» Task instructions: From the listing below, copy only the lines from the line that contains "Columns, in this" to the line that contains "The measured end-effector", counting those two lines as part of the copy.

» Provided data:
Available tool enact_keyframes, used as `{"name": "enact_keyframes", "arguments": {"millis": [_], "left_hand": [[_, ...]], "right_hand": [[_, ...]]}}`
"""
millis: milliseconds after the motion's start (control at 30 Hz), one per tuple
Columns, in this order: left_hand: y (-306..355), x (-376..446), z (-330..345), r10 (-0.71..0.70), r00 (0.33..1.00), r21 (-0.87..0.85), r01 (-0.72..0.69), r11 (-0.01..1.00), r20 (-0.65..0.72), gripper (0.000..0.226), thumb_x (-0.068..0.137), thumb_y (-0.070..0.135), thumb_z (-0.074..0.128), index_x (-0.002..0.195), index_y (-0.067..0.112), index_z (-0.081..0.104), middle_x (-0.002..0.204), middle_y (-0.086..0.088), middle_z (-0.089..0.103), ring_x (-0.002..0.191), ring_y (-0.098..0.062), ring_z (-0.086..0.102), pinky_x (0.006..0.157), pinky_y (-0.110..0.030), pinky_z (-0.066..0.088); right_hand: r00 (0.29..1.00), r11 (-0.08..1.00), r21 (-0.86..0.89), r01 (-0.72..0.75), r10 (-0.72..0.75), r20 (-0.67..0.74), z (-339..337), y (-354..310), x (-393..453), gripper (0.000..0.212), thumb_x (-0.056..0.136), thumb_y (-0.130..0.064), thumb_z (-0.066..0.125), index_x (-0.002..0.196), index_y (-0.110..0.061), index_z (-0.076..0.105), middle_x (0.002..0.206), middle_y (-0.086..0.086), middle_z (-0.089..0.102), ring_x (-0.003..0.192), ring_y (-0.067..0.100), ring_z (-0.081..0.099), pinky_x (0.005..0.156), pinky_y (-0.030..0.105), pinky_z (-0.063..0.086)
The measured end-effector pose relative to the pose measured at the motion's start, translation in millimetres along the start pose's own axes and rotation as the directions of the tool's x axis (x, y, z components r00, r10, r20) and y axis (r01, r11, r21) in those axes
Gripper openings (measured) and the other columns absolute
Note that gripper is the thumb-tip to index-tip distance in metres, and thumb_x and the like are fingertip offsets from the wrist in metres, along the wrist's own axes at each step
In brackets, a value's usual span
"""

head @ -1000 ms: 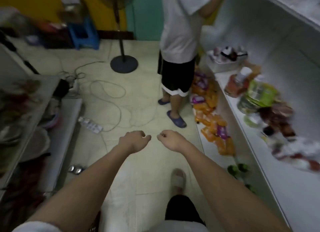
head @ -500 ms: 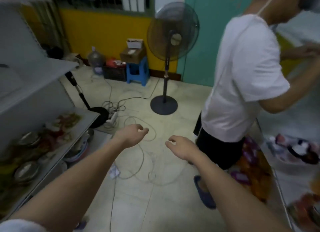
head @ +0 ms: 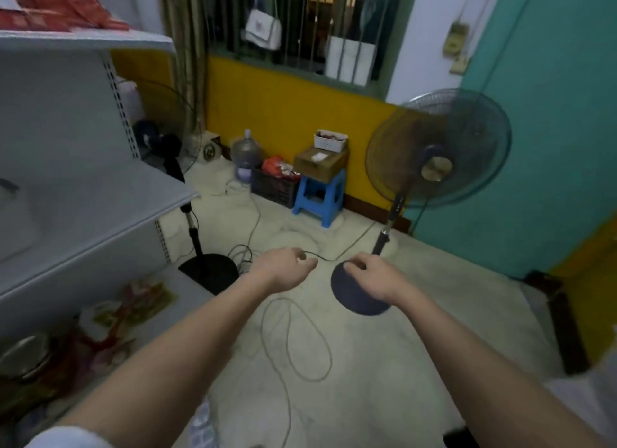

» Answer box:
Columns, in this order: left_hand: y (-306..355), x (-376..446), z (-330..345), r10 (-0.71..0.70), r00 (0.33..1.00), r21 (-0.87..0.85), r01 (-0.72..0.69), r11 (-0.01..1.00), r20 (-0.65..0.72), gripper (0.000..0.226), thumb_x (-0.068..0.137), thumb_y (-0.070..0.135), thumb_z (-0.074..0.128), index_x (-0.002..0.195), index_y (-0.067..0.112), index_z (-0.081..0.104), middle_x (-0.002..0.204), middle_y (-0.086..0.088), middle_z (-0.089..0.103), ring_x (-0.002..0.191), ring_y (-0.098..0.062), ring_z (-0.086..0.102), pinky_x (0.006..0.157), pinky_y (-0.110..0.030), pinky_z (-0.066..0.088); right_hand: r00 (0.29..1.00), r11 (-0.08..1.00), r21 (-0.86..0.89), r01 (-0.72..0.75), r10 (-0.72..0.75), r20 (-0.67..0.74), z (-339..337), y (-354..310), x (-393..453), gripper (0.000..0.212), thumb_x (-0.056..0.136), thumb_y (-0.130..0.064), thumb_z (-0.066..0.125), index_x (-0.002..0.196), index_y (-0.110..0.061), index_z (-0.076..0.105), middle_x (0.002..0.206), middle_y (-0.086..0.086), middle_z (-0.089..0.102), ring_x (-0.003..0.192), ring_y (-0.067..0.100), ring_z (-0.081..0.099), pinky_x (0.005..0.156), pinky_y (-0.030..0.105), pinky_z (-0.063..0.086)
The measured end-effector pose relative to the pose measured at the motion's start, translation in millimetres along the start pose's own axes and rotation as the directions of the tool's x axis (x, y, z components r00, r10, r20) and y axis (r01, r11, r21) in those axes

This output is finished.